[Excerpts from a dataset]

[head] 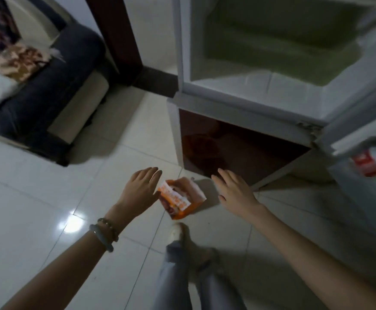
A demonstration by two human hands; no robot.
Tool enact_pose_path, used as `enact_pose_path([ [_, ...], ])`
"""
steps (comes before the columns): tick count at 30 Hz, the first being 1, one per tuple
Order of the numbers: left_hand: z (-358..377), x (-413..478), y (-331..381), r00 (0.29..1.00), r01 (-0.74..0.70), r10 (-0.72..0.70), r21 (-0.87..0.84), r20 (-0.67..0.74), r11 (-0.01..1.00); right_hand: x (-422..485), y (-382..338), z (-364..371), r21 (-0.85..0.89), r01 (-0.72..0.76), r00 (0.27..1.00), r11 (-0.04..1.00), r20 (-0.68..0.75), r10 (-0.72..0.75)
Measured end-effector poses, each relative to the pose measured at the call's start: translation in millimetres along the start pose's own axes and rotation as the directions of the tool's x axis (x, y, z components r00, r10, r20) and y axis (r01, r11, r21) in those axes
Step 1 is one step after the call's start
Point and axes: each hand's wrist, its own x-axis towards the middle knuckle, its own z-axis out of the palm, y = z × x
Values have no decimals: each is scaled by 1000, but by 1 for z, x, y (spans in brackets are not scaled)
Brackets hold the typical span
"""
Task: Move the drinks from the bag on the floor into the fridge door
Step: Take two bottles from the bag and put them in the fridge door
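An orange and white paper bag (180, 199) stands on the white tiled floor between my two hands. My left hand (141, 186) hovers just left of it, fingers extended, holding nothing. On the other side my right hand (234, 189) is spread flat above the floor, also empty. The fridge (249, 63) stands open at the upper right, its compartment bare. Its door (361, 135) swings out at the far right, and a bottle with a red label (370, 162) rests in the door shelf. I cannot see what is inside the bag.
A dark sofa (48, 86) with cushions and a blanket occupies the upper left. A dark wooden door frame (115, 36) stands behind it. The fridge's lower brown door (238, 151) is shut. My legs and foot (189, 253) are just behind the bag.
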Motion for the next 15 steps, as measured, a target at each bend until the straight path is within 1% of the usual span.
enact_pose_path([
  [2,40,6,-14,999,-10,11,-14,50,1000,24,5,37,11,15,999,1000,49,-16],
  [4,87,18,-25,996,-32,34,-30,80,999,50,12,77,25,20,998,1000,67,-21],
  [6,140,37,-35,993,-73,76,-30,91,997,76,21,123,25,76,997,997,31,-77],
  [8,194,63,-44,990,-90,93,-36,106,995,102,33,177,-30,112,994,993,11,-112],
  [12,308,125,-69,995,-45,51,-61,86,997,153,63,301,-79,193,981,978,13,-192],
  [15,384,170,-81,990,-126,128,-27,67,992,186,86,384,-97,289,957,952,58,-285],
])
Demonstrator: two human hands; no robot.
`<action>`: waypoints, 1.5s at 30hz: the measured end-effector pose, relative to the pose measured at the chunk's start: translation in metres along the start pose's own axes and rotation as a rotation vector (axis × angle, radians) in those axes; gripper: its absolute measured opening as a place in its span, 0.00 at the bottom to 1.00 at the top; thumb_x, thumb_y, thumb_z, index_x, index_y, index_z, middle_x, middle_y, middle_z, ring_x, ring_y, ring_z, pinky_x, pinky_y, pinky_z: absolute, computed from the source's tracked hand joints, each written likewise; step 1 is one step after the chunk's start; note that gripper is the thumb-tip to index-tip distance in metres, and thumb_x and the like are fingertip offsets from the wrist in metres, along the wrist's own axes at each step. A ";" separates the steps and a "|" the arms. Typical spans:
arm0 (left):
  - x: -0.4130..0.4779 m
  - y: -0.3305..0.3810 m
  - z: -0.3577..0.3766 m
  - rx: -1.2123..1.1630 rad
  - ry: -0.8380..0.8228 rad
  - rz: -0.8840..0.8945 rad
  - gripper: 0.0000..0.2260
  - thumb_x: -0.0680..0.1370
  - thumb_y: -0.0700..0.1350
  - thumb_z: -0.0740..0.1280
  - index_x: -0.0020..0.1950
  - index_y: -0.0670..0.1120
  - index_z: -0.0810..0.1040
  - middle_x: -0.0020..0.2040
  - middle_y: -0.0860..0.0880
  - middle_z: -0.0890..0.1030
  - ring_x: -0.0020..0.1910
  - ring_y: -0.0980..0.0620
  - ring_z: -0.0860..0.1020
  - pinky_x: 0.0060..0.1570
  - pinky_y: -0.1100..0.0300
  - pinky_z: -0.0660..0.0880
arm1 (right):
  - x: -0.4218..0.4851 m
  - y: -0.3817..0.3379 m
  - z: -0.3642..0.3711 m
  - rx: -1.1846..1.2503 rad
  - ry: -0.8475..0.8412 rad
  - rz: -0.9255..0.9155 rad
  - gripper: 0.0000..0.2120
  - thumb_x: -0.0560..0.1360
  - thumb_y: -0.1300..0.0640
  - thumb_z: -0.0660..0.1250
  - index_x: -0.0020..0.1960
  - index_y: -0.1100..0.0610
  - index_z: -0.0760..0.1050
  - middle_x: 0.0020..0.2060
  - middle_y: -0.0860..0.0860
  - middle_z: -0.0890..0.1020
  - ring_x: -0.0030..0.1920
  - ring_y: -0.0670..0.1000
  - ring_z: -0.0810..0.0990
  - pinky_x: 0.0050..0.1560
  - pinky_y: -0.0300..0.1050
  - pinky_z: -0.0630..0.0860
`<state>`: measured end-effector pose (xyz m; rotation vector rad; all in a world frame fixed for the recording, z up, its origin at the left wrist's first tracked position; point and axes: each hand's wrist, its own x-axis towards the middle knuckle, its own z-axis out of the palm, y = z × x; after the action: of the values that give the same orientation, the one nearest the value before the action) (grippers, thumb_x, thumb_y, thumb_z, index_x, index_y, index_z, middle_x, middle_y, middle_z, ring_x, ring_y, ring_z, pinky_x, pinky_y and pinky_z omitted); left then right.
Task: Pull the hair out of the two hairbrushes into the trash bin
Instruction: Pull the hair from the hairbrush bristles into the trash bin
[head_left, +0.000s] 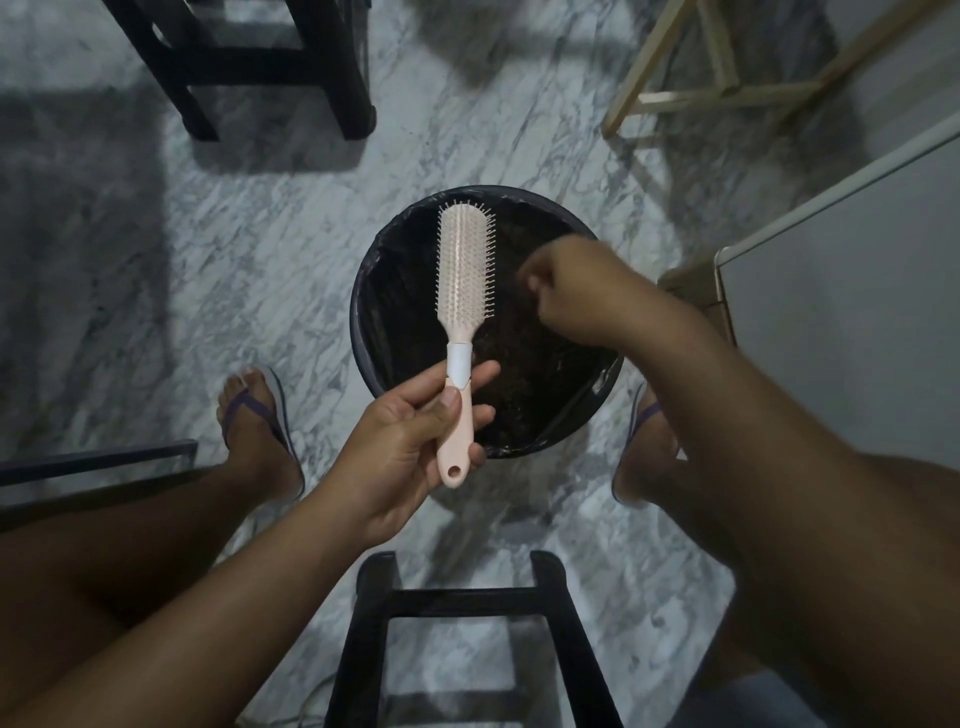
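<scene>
A pink hairbrush (464, 270) with a white band on its neck points away from me, bristles up, over a round trash bin (363, 343) lined with a black bag. My left hand (415, 441) grips the brush by its handle. My right hand (566, 291) hovers over the bin just right of the brush head, blurred, its fingers curled together; whether it pinches any hair cannot be made out. No hair shows in the bristles. Only one hairbrush is in view.
The bin stands on a grey marble floor between my feet in purple flip-flops (270, 415). A black stool (467, 623) is near me, another black stool (249, 67) at the far left, a wooden frame (727, 88) at the far right, a white cabinet (841, 291) on the right.
</scene>
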<state>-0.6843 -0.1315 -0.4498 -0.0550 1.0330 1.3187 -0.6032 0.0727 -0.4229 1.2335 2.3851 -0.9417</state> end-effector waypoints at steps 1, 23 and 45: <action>0.000 -0.001 0.000 0.002 -0.002 0.002 0.20 0.77 0.39 0.63 0.70 0.43 0.74 0.66 0.48 0.81 0.44 0.54 0.80 0.36 0.59 0.78 | 0.002 -0.003 -0.003 0.117 0.077 -0.027 0.13 0.79 0.56 0.63 0.60 0.56 0.81 0.53 0.56 0.85 0.56 0.57 0.83 0.62 0.49 0.78; 0.000 -0.008 -0.002 0.096 -0.013 0.000 0.20 0.78 0.40 0.63 0.70 0.44 0.74 0.66 0.48 0.82 0.44 0.54 0.79 0.37 0.58 0.78 | 0.000 -0.008 -0.030 0.350 0.555 -0.150 0.17 0.76 0.43 0.69 0.43 0.58 0.81 0.34 0.47 0.80 0.33 0.40 0.76 0.38 0.37 0.74; -0.009 -0.006 -0.003 0.013 -0.100 -0.049 0.19 0.79 0.39 0.62 0.69 0.43 0.75 0.67 0.46 0.80 0.44 0.52 0.79 0.37 0.57 0.78 | 0.016 0.003 -0.036 0.657 0.353 0.003 0.09 0.81 0.68 0.58 0.55 0.67 0.77 0.52 0.55 0.83 0.48 0.49 0.84 0.51 0.52 0.84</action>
<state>-0.6797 -0.1420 -0.4489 -0.0054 0.9497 1.2577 -0.6088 0.1076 -0.4056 1.7465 2.3958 -1.7199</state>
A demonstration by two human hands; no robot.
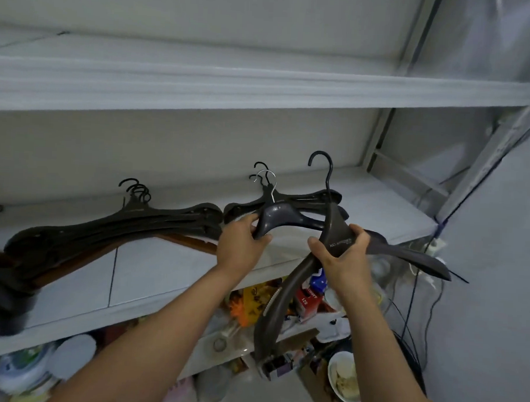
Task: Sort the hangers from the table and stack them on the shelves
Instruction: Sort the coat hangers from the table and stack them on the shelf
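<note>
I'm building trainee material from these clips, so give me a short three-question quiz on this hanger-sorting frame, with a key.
1. True or false: the right hand grips a grey hanger.
2. The silver-hooked hanger is: A hung on a rail; B held in the left hand; C lying on the floor.
3. What lies on the shelf behind the hands?

Key: 1 true; 2 B; 3 stacks of black hangers.
</note>
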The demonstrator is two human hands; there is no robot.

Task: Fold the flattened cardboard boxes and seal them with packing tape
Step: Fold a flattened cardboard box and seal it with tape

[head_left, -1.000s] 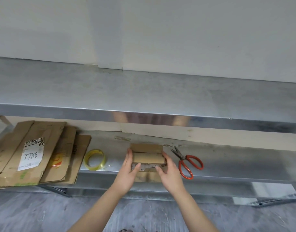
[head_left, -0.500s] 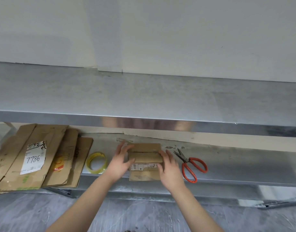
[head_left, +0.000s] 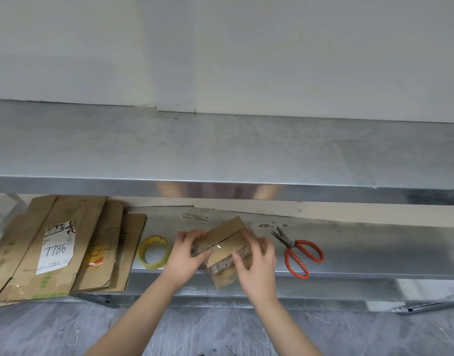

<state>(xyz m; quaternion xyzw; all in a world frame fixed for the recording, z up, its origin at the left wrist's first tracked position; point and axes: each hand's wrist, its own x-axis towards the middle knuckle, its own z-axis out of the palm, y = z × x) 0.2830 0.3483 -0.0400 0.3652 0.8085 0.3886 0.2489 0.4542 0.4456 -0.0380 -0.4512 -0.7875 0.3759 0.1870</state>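
Observation:
A small brown cardboard box (head_left: 224, 240) sits turned at an angle on the lower metal shelf (head_left: 362, 255), its front overhanging the shelf edge. My left hand (head_left: 187, 255) grips its left end, thumb on top. My right hand (head_left: 256, 260) holds its right side, fingers curled over the top edge. A yellowish roll of clear packing tape (head_left: 154, 251) lies flat just left of my left hand. Several flattened cardboard boxes (head_left: 59, 250) are stacked at the far left, the top one bearing a white label reading 7786.
Red-handled scissors (head_left: 296, 250) lie on the lower shelf right of the box. A broad upper metal shelf (head_left: 220, 155) juts out above the work area, against a white wall. Grey floor lies below.
The box has been rotated counter-clockwise from square to angled. Both hands shifted with it, the left now gripping the left end and the right the right side.

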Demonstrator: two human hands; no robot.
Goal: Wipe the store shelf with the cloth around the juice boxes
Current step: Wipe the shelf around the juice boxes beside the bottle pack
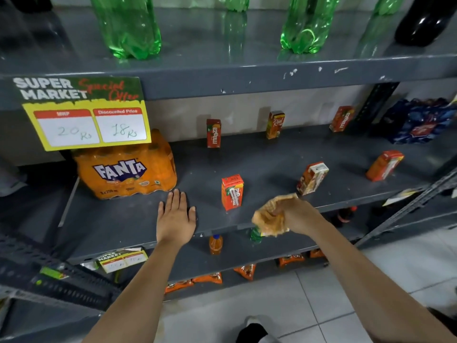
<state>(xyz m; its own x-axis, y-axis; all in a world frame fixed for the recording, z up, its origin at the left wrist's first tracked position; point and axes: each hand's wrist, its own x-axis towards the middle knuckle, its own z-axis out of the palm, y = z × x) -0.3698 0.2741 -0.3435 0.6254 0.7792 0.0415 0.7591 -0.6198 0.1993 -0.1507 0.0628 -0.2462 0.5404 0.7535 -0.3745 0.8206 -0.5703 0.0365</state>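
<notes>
The grey store shelf (267, 157) carries several orange juice boxes. One juice box (232, 193) stands near the front, another (312, 178) to its right, one (384, 165) at the far right, and three along the back (213, 133). My right hand (294, 214) is shut on a bunched orange cloth (270, 220), held at the shelf's front edge just right of the nearest box. My left hand (176, 217) lies flat on the shelf, fingers apart, left of that box and in front of the Fanta pack.
A shrink-wrapped Fanta pack (126, 174) sits at the shelf's left under a yellow price sign (86, 120). A blue packet bundle (420, 121) fills the right end. Green bottles (128, 26) stand on the shelf above; small bottles (216, 244) and snack packets sit below.
</notes>
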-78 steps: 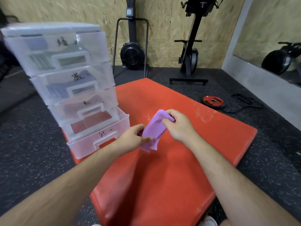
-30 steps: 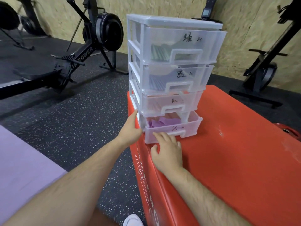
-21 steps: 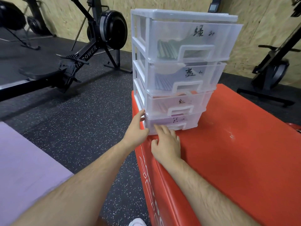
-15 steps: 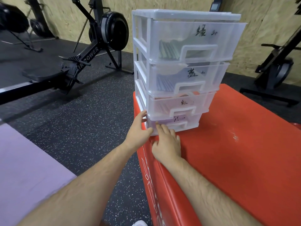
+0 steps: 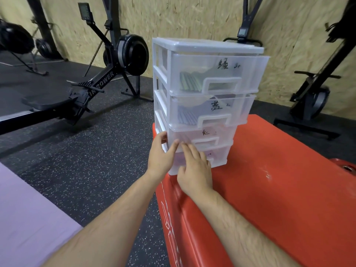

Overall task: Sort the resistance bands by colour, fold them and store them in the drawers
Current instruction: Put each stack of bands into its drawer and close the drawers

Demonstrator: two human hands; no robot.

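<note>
A clear plastic drawer unit (image 5: 208,49) with four drawers stands on the near left corner of a red mat (image 5: 269,189). Green bands (image 5: 189,81) show through the top drawer, blue bands (image 5: 187,117) through the second. The third drawer (image 5: 221,134) looks pinkish. The bottom drawer (image 5: 219,157) is pushed in and shows purple inside. My left hand (image 5: 160,160) lies flat against the unit's left front corner, fingers straight. My right hand (image 5: 194,166) presses straight fingers on the front of the bottom drawer.
A black rowing machine (image 5: 107,78) stands on the dark rubber floor to the left. A purple mat (image 5: 25,218) lies at the lower left. Another black exercise machine (image 5: 316,93) stands at the right by the chipboard wall. A red weight plate (image 5: 346,167) peeks in at the right edge.
The purple band went from my hands into the bottom drawer. That drawer was then pushed in. My hands have slid slightly up the unit's front, and the view has shifted.
</note>
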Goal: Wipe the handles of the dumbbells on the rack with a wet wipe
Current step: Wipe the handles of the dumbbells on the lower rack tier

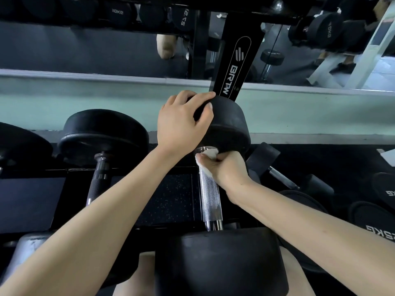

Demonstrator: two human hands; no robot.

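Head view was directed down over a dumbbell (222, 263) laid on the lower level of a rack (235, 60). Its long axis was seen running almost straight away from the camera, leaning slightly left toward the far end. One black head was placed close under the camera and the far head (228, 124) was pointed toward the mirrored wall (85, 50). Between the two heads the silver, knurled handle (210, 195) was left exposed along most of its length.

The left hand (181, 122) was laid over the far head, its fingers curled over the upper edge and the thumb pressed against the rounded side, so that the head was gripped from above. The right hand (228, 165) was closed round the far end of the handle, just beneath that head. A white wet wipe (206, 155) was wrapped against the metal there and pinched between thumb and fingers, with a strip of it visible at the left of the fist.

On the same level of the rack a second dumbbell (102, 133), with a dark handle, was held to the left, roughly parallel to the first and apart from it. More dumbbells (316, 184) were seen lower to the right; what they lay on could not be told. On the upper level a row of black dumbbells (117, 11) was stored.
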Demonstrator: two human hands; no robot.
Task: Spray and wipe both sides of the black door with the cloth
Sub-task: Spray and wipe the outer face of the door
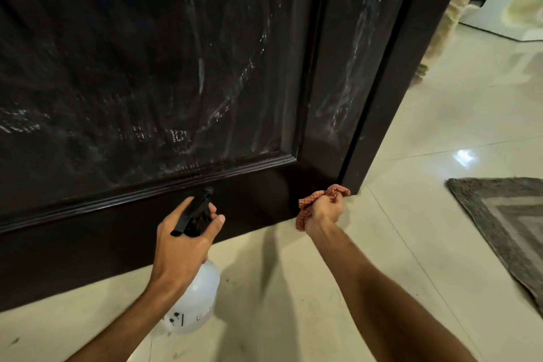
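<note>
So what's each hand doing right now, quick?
Left hand: grips the spray bottle, finger by the trigger.
Right hand: grips the orange cloth at the black door's bottom corner.

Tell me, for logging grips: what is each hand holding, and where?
Left hand grips the translucent plastic spray bottle at its black trigger head; right hand clutches the bunched orange cloth.

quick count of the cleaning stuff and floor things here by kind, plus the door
spray bottle, in the left hand: 1
orange cloth, bunched in the right hand: 1
black door: 1
grey mat on the floor: 1
total: 4
</note>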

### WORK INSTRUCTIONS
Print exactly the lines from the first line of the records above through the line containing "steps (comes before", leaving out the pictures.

### RESULT FOR THIS TASK
[head] 
A demonstration by two human hands; no robot.
Tool enact_pose_path, used as `enact_pose_path([ [_, ...], ])`
"""
steps (comes before the columns): tick count at 30 Hz, the first being 1, one per tuple

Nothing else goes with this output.